Vou confessar um segredo. Aos 17 anos tirei meu título de eleitora porque não poderia prestar vestibular sem ele. Desde então, morei em outras quatro cidades e o título continua lá naquela primeira cidade do cursinho do vestibular.
Voltei ali para votar apenas duas vezes, ambas no segundo turno presidencial. A matriarca alugou o meu ouvido por cerca de 20 minutos quando lhe disse que havia votado no Lula pela segunda vez. Até os cinco primeiros minutos, eu tentei explicar que assim como ela entendia que o governo do PT estava destruindo os pequenos e médios empreendedores rurais, eu entendia que estava construindo pequenos e médios empreendedores culturais. Pretérito imperfeito, sejamos francos.
Na casa dos meus pais, o som quebrou há seis ou sete anos e ninguém consertou. Eu sempre achei isso uma coisa inacreditável. Um símbolo da diferença entre a matéria da qual meus progenitores são feitos e a matéria da qual sou feita. Só que não.
Os quatro anos que trabalhei exclusivamente para a cultura foram a época em que menos consumi arte. Conheci alguns festivais no Brasil e consegui assistir os filmes selecionados em apenas um desses eventos. E ainda que tenha chegado a Cuba, não pude estender a viagem e conhecer o Festival de Havana.
Durante esse tempo, nunca soube o que era sentar em um bar e falar de amenidades, a chamada filosofia de botequim. Foram muitos os bares, mas a conversa era a mesma, sempre começava pragmática e terminava política. A relação mais duradoura que tive foi com o financiamento de um carro que salvou a produção ilimitada. Mas não, tinha um plano, esse limite, antes que virasse 2014. Respiraria fundo todos os dias, assumiria todas as funções apresentadas e, ufa, cair no mundo.
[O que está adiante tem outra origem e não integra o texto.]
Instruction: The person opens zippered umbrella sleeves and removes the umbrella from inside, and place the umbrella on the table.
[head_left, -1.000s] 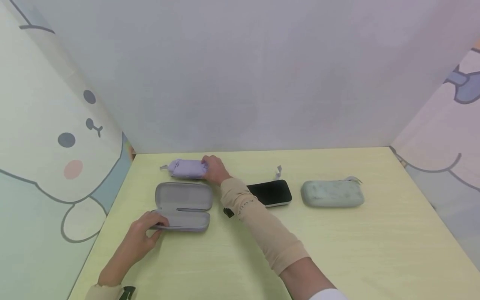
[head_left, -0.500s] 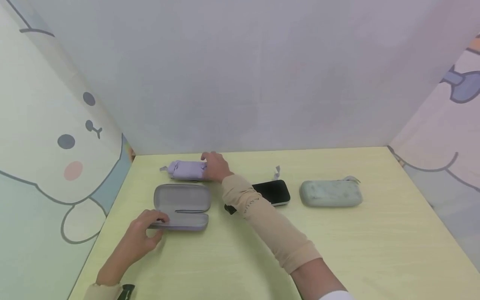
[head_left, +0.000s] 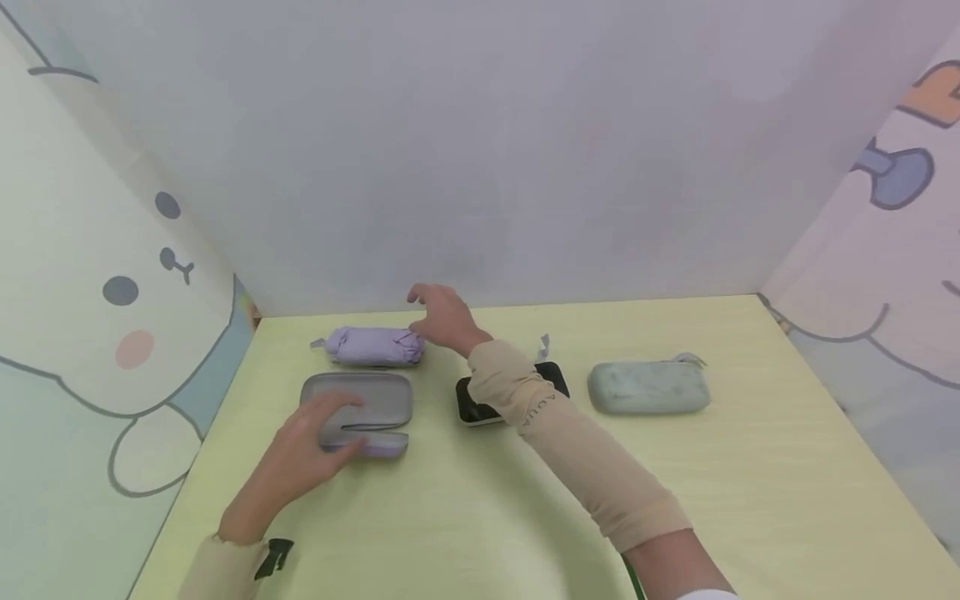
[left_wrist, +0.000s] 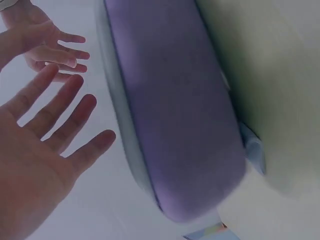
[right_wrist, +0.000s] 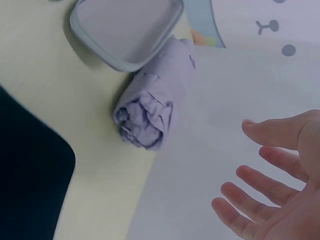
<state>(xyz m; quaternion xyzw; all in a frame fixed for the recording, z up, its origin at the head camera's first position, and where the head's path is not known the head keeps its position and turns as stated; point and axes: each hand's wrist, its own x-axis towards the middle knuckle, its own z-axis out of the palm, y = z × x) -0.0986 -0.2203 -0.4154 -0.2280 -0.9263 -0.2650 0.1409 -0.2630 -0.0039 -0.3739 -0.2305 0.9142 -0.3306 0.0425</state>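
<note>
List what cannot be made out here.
Head view: middle of the black case, behind the right sleeve.
Head view: left part of the open case, behind the left hand.
Left wrist: end of the purple case, cut by the top edge.
Right wrist: inside the lilac bundle, hidden by wrapping.

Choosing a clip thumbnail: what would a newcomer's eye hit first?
Likely the left hand, spread at the left end of the open case, and the right hand, by the right end of the purple bundle just beyond that case. Next, the green case at right and the black case, partly hidden by the right sleeve.
</note>
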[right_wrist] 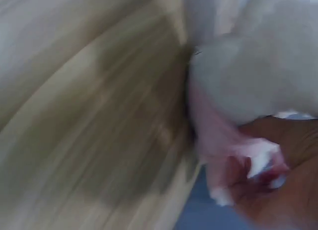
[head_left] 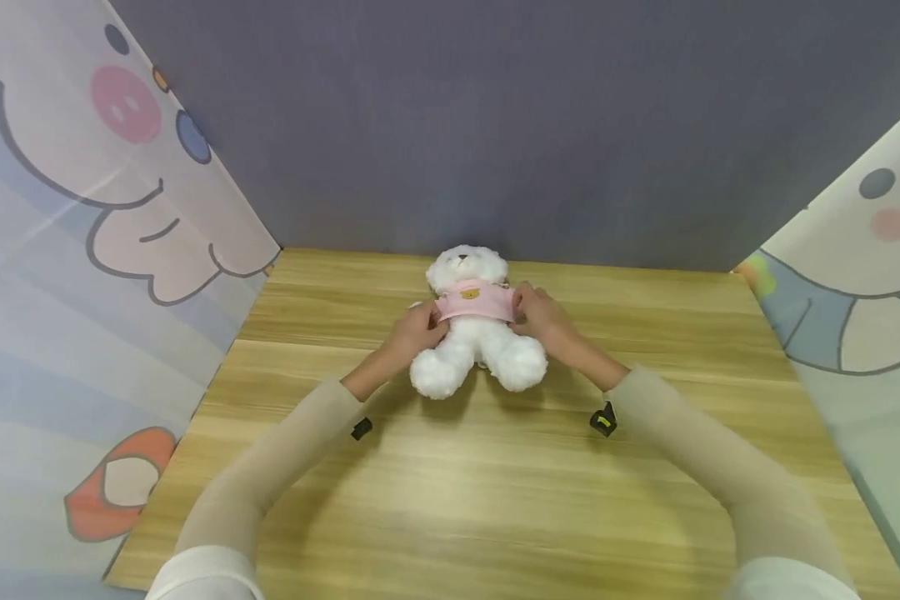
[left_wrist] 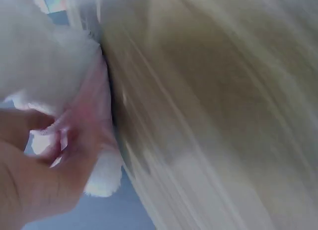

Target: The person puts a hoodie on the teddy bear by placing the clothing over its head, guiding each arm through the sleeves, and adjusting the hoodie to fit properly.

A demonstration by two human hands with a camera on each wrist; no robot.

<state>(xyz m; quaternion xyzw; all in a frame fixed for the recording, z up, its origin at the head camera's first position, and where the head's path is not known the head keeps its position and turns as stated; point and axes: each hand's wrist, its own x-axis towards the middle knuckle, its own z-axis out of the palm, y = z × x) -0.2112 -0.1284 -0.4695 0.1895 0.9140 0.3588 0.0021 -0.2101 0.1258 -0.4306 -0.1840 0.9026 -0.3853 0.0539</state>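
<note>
A white plush teddy bear [head_left: 482,333] lies on its back on the wooden table, its head toward the grey back panel. It wears a pink shirt [head_left: 487,305] with a small yellow bear face on the chest. On the bear's left side in the head view, my left hand [head_left: 418,327] pinches the shirt's edge between thumb and fingers. My right hand [head_left: 542,320] does the same on the opposite side. In the left wrist view the pink cloth [left_wrist: 92,106] is pulled out from the white fur. The right wrist view, blurred, shows pink cloth [right_wrist: 218,135] bunched in the fingers.
The wooden table [head_left: 450,500] ends at a grey panel [head_left: 495,125] behind the bear. Cartoon-printed curtains hang along the left [head_left: 67,292] and right [head_left: 862,308] sides. Small black wrist devices show under the left [head_left: 362,428] and right [head_left: 603,419] forearms.
</note>
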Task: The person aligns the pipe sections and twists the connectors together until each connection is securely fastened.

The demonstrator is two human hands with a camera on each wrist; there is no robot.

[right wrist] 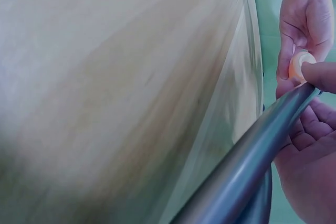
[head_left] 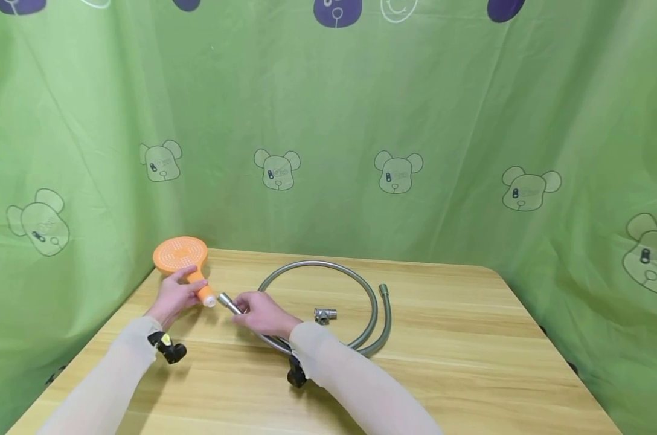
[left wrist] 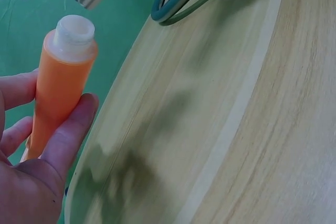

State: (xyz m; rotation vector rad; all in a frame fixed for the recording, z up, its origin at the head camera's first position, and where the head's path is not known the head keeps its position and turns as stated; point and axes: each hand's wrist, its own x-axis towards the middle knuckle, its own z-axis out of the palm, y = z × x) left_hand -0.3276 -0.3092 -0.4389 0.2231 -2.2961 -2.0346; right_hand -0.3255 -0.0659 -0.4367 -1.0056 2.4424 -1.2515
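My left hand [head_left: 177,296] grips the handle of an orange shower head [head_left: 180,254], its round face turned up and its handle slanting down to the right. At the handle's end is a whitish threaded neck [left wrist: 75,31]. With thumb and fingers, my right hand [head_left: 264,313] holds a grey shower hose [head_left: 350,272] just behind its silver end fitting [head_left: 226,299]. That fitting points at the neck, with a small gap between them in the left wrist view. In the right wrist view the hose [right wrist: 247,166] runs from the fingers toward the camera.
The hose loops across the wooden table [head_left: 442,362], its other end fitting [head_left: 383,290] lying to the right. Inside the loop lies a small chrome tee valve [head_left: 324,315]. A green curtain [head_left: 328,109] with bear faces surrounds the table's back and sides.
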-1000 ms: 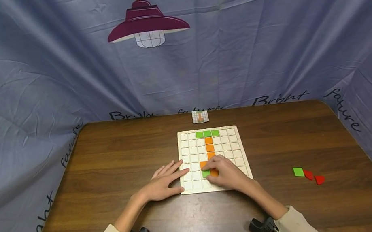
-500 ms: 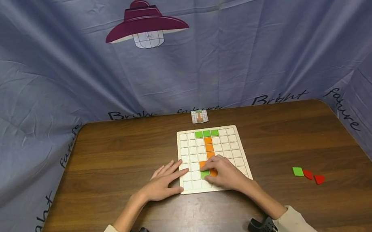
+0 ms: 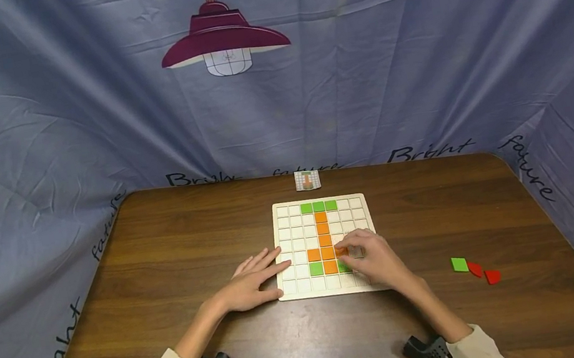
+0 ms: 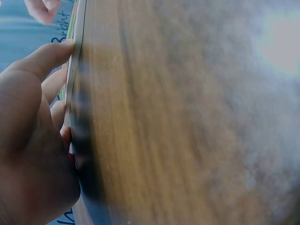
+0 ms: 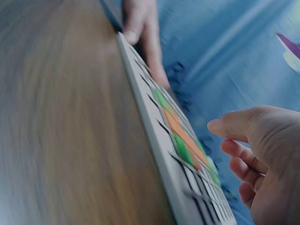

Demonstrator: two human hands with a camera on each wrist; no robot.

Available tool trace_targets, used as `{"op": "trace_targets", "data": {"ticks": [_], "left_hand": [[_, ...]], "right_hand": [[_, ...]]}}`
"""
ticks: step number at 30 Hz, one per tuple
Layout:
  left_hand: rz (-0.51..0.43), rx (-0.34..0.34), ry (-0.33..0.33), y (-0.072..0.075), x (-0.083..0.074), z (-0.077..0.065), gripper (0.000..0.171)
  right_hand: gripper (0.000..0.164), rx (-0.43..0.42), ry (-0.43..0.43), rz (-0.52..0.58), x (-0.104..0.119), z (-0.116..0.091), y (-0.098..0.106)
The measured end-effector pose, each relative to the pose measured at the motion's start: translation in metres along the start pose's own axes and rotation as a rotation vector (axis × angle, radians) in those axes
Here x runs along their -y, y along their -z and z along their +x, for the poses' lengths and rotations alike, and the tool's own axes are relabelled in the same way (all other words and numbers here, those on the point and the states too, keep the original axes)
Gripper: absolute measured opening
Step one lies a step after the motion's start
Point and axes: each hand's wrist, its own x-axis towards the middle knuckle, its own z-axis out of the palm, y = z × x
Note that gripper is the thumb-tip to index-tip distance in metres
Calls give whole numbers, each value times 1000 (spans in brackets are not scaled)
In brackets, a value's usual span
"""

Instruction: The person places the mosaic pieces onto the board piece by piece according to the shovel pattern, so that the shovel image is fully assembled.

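Note:
A square cream grid board (image 3: 284, 230) lies on the table with flat tiles in its cells. Along the far row sit green tiles (image 3: 318, 206), and a column of orange tiles (image 3: 322, 229) runs down from them. Lower on the board, a green tile (image 3: 316, 269) lies left of the column; another green tile (image 3: 344, 265) is partly covered by fingers on the right. My left hand (image 3: 250, 283) rests with spread fingers on the board's left edge. My right hand (image 5: 267, 154) hovers above the board, thumb apart from loosely bent fingers, nothing visible between them.
To the right on the brown table (image 3: 408, 222) lie a green square tile (image 3: 460, 265) and two red pieces (image 3: 493, 277). A small pattern card (image 3: 307, 180) lies beyond the board, near the far edge. Blue printed curtain (image 3: 361, 78) surrounds the table.
My right hand has moved right from the lower middle of the board, uncovering orange tiles of the column and part of a green tile. My left hand has stayed in place.

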Motion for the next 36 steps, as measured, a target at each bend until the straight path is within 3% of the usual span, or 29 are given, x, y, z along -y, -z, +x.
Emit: {"op": "trace_targets", "data": {"ticks": [7, 14, 22, 28, 36], "left_hand": [[-6, -1, 0, 0, 0, -1, 60], [-10, 0, -9, 0, 1, -1, 60], [-3, -1, -13, 0, -1, -1, 60], [-5, -5, -23, 1, -3, -1, 59], [4, -6, -23, 1, -2, 0, 59]], "right_hand": [[27, -52, -161, -70, -20, -23, 46], [29, -119, -185, -95, -38, -51, 85], [35, -117, -273, -120, -53, -86, 122], [41, -92, -352, -124, -69, -109, 140], [49, -58, -402, -117, -86, -130, 143]]}}
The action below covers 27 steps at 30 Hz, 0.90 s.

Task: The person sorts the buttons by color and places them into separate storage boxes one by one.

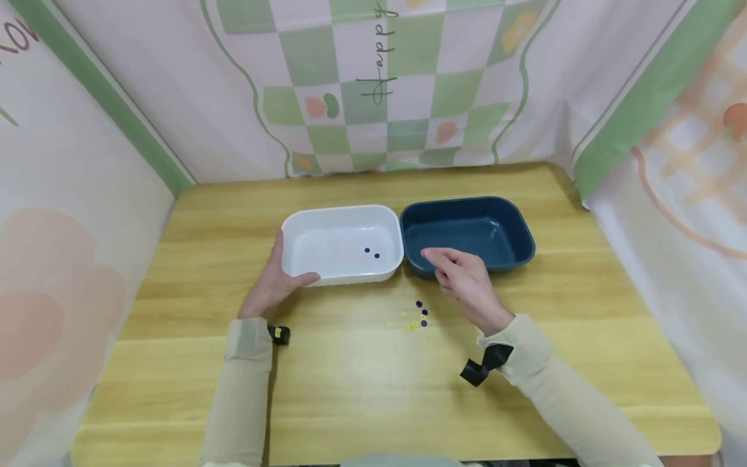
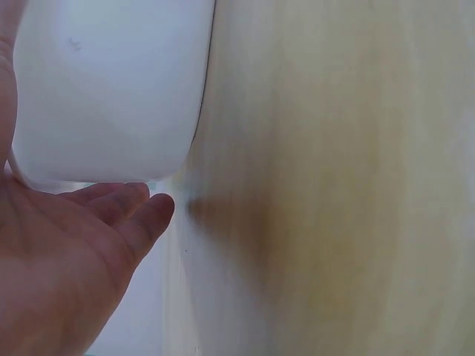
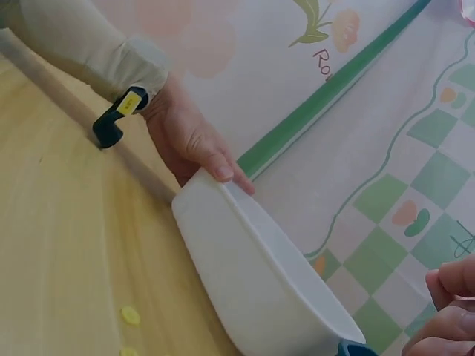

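Observation:
My left hand (image 1: 279, 280) grips the white plastic basin (image 1: 327, 281) at its left end, thumb on the front rim and fingers along the side wall. Two small dark blue discs (image 1: 367, 250) lie inside it. Over the near left rim of the dark blue basin (image 1: 467, 237) hovers my right hand (image 1: 467, 285), thumb and index finger pinched together, the other fingers curled. I cannot tell whether a tiny piece sits between those fingertips. On the table in front of the basins is a loose group of yellow discs (image 1: 413, 325) and dark blue discs (image 1: 424, 312).
The two basins stand side by side on the wooden table (image 1: 350, 389), their ends meeting. Behind them hangs a checked curtain (image 1: 356, 97), with curtains on both sides too. Each wrist wears a black strap mount (image 1: 475, 371).

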Tool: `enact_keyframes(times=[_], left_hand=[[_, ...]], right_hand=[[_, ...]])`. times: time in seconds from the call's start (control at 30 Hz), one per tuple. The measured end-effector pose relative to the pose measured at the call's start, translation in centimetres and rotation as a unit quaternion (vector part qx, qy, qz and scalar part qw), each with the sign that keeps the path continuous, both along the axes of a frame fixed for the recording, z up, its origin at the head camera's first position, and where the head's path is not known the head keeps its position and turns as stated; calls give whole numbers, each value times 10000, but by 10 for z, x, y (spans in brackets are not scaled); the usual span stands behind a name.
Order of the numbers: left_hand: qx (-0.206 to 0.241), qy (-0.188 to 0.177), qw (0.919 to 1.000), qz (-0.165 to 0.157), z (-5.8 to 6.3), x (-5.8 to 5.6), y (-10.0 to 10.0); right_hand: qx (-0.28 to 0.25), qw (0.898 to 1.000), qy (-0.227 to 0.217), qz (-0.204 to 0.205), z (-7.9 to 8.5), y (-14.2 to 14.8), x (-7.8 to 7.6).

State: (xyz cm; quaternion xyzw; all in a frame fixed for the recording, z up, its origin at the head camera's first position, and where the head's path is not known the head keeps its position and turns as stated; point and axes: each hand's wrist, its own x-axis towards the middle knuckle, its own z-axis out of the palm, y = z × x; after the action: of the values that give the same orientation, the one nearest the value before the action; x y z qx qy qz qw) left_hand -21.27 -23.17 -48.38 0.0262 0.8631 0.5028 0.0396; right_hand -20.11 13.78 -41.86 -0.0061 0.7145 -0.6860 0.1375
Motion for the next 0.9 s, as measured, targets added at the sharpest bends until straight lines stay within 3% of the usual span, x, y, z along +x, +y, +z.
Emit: enact_keyframes(times=[0.13, 0.23, 0.27, 0.33, 0.4, 0.5, 0.53, 0.6, 0.67, 0.9], left_hand=[[-16, 28, 10000, 1, 4, -4, 0], [-117, -21, 9999, 21, 7, -3, 0], [-154, -42, 9999, 27, 7, -3, 0], [-204, -81, 9997, 46, 7, -2, 1], [-224, -123, 9997, 63, 7, -1, 1], [-219, -88, 9997, 56, 6, 0, 1], [-204, -70, 9998, 59, 7, 0, 1], [-178, -46, 9998, 54, 6, 0, 1], [-122, -32, 9999, 42, 5, 1, 1], [-41, -56, 10000, 65, 4, 0, 0]], right_hand=[[926, 9953, 239, 180, -2, 6, 3], [1965, 9761, 650, 670, -8, 8, 8], [2370, 9636, 857, 895, -11, 8, 10], [3219, 9275, 1367, 1317, -17, 7, 14], [3983, 8846, 1847, 1575, -23, 5, 18], [4883, 8183, 2549, 1643, -32, -1, 20], [5056, 8030, 2710, 1616, -35, -2, 20], [5276, 7818, 2924, 1578, -38, -5, 20], [5392, 7708, 2997, 1592, -41, -7, 20], [5647, 7491, 2981, 1765, -42, -15, 20]])
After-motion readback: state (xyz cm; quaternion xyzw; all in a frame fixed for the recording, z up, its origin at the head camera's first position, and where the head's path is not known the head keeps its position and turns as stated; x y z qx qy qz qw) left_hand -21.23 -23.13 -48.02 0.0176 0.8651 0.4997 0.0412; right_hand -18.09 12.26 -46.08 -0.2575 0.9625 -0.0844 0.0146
Antes, havia esse trailer rodando. Pouco eu sabia além da intuição de que melhor seria desocupar um cargo público em comissão antes das campanhas de governador e presidente. Mas, antes, houve as campanhas de prefeitos.
E Palmas não é uma capital qualquer. É a mais nova do país e abriga gente vinda de norte a sul. Gente que teve a coragem de mudar para chegar ali. Ou de fugir, tudo bem. O mal é contentar-se com as mudanças, quando são viáveis as pequenas revoluções. Quando sentado à mesa das autoridades, falar de boca cheia pode até ser falta de educação, mas é sinal de coerência. O que diferencia aquele que assina a ordem de despesa e aquele que assina o parecer é que o segundo pode falar pelos cotovelos. No entanto, um conjunto de ideias só pode virar alguma ação depois da assinatura do primeiro.
A problemática não se resume, porém, à burocracia e aos conflitos de interesse. Eu acho que existe uma confusão generalizada quanto à independência dos poderes. Deveríamos entender melhor a ligação estabelecida entre os três e tirar bom proveito dela. O povo fica jogando na megasena da virada sem fazer a conta dos 8 milhões que migraram da cultura do estado em 2012, por exemplo. Quando é um caso mais nebuloso, uma assinatura só não faz verão. Tem que alterar o texto legal. É na assembleia legislativa onde, votando, tudo se obriga. Em 0,5% ninguém mexe, isso aí é o fundo da cultura!
Se a teoria e a prática são desconexas, não é de se estranhar que a participação social seja inversamente proporcional ao benefício excepcional. O controle social tem como predicado a cooperação. O benefício tem começo, meio e fim na exceção.
São mínimas as recompensas do trabalho cooperativo, isso é uma verdade. O mais perto que se chega de um pouco de glória é quando aquela ideia vira pelo menos o artigo de uma lei. Ou de uma resolução, vá lá. E se dê por satisfeito que outro tipo de artigo só com mestrado. E no Brasil, afinal, esse negócio de concurso, ou lei ou empresa é igual: se você acha difícil abrir é porque nunca precisou fechar.
Vale também para os ciclos da vida. Se doce é morrer no mar, a distância pode ser muito amarga para um paladar sensível. Vou ali na esquina comprar balas de framboesa e volto já.